被告側が自ら、自分の作文を個人情報保護制度を使って取り寄せ、提出した意図は何だろう?
弁護団も法廷で受け取ったばかりで、まだ検討されていないからか、説明はなかった。
今、私に考えられることは2つ。ひとつは、「私は反省しています」ということを示すためのもの。当時も今も、悪いことをしたと思っていますと、だからたとえほかの2人は拒否しても、袂を分かってでも、できるだけの誠意は見せますというもの。
もう一つは、なんとなくは反省していることは書いていても、具体的なことは書いていないのを楯に、もしかしたら自分も香澄さんを追いつめた一人かもしれないと思って反省文は出したけれど、法廷で裁かれるほどのことは何もしていないのだというためのもの。
(注:これはあくまでも私の想像範囲内のもので、弁護士さんの見解ではけっしてありません)
香澄さんと遺族のために、そして被告自身のためにも、前者であることを祈りたい。

原告弁護団は今までも、学校に残っているすべての調査資料の提出を求めてきた。そして前回、他には存在しないという回答だったが、今回、新たに手書きのメモが資料として出てきたという。「報告書以外に手書きのメモなどがあれば出してほしい」と要望していたことが功を奏したのか。
香澄さんの死の直後に、吹奏楽部の外部顧問から教頭が聞き取った内容や、担任と吹奏楽部顧問が、事件の経緯を手書きでまとめて教頭に提出したメモ。養護教諭の手書きのメモなど。
もちろん、被告側が素直に持っている材料のすべてを開示しているとは思えない。自分たちに有利なものだけを出している可能性は十分あるが、それでも何も出ないよりは真実を知る手がかりとなり得るだろう。

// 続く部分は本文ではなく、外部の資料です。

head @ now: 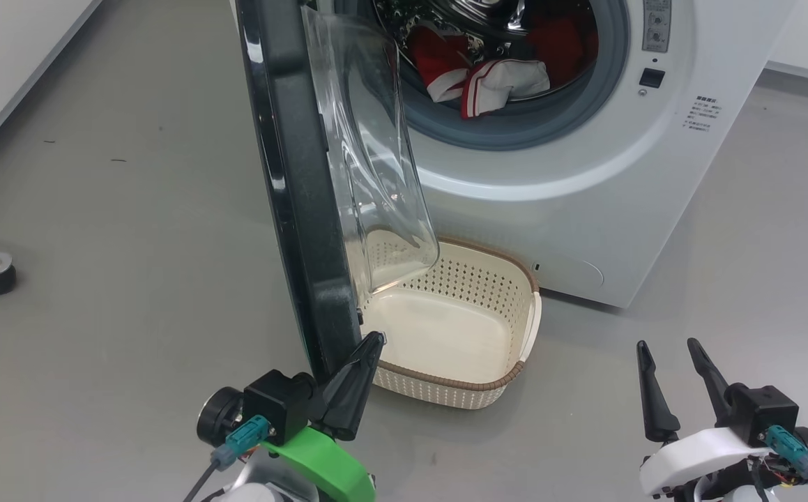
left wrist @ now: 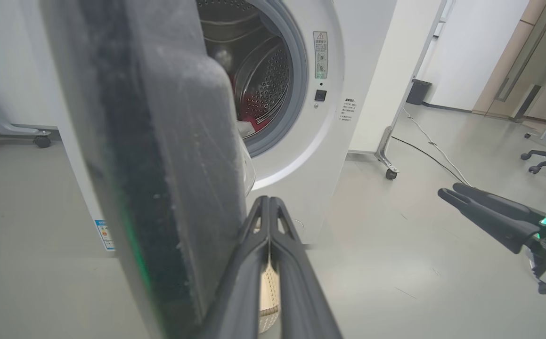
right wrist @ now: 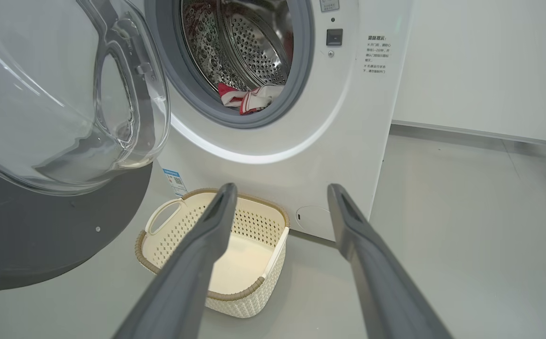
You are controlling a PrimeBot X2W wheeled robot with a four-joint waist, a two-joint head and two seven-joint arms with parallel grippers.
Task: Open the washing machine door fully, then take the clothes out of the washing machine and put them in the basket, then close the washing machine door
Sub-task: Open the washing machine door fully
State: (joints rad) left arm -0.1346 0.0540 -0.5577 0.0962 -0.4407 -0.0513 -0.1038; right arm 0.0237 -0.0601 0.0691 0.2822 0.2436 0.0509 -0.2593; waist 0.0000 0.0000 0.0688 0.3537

話を作文に戻す。原告側は、当時、学校側が関係生徒に書かせた作文、31名全員分の提出を求めていた。しかし裁判所は、原告側が個別に同意書をもらった生徒3名を除く28名分の作文の開示請求を却下した。理由は被告側の主張にある「作文は公開を予定していたわけではなく、生徒の了解なしに公開することは学校と生徒の信頼関係を損なう可能性が大きい」というもの。個別に同意した生徒については、生徒との間で信頼を損なうことはないだろうと判断された。
この回答に対する弁護団の方策は、高裁に対して非開示決定の不服申し立てをする(1週間内に決定し、3週間内に理由書を作成・提出しなければならない)一方で、3名以外の生徒たちにも公開を承諾してもらえるよう働きかけていくという2本立て。なお、裁判所から許可が下りた3名の作文についても、神奈川県が不服申し立てをして争う可能性はあるという。
いずれにしても、事実関係を明らかにすることは時間がかかるということだった。

今回、チャペルという場所でもあり、香澄さんの20歳の誕生日が近かったこと、クリスマスイブであるということから、報告会だけでなく、香澄さんの遺した「窓の外には」の詩にメロディーをつけた、そのメロディーの演奏とクリスマスソングなどのミニコンサートが行われた。
歌はなかったが、何回となく耳にしたこのメロディーに、自然に香澄さんの詩が甦って、歌声が聞こえる気がした。やさしいメロディーに香澄さんが偲ばれて、会場から忍び泣きが聞こえた。
そして、小森さんに寄せられた多くの子どもたちのメッセージの朗読。子どもたち3人とおとな2人がローテーションで、1枚1枚を読み上げた。そこに、香澄さんが遺した「やさしい心が一番大切だよ」というメッセージが子どもたちの心に届いて、確実に根付きはじめているのを感じることができた。
辛くて悲しいクリスマスイブに、少しだけ暖かさが戻った気がした。

次回の口頭弁論は、原告側の文書提出命令不採用への不服申し立て手続き等の関連もあって少し間があく。3月25日(火)午前10時30分から、横浜地裁503号法廷です。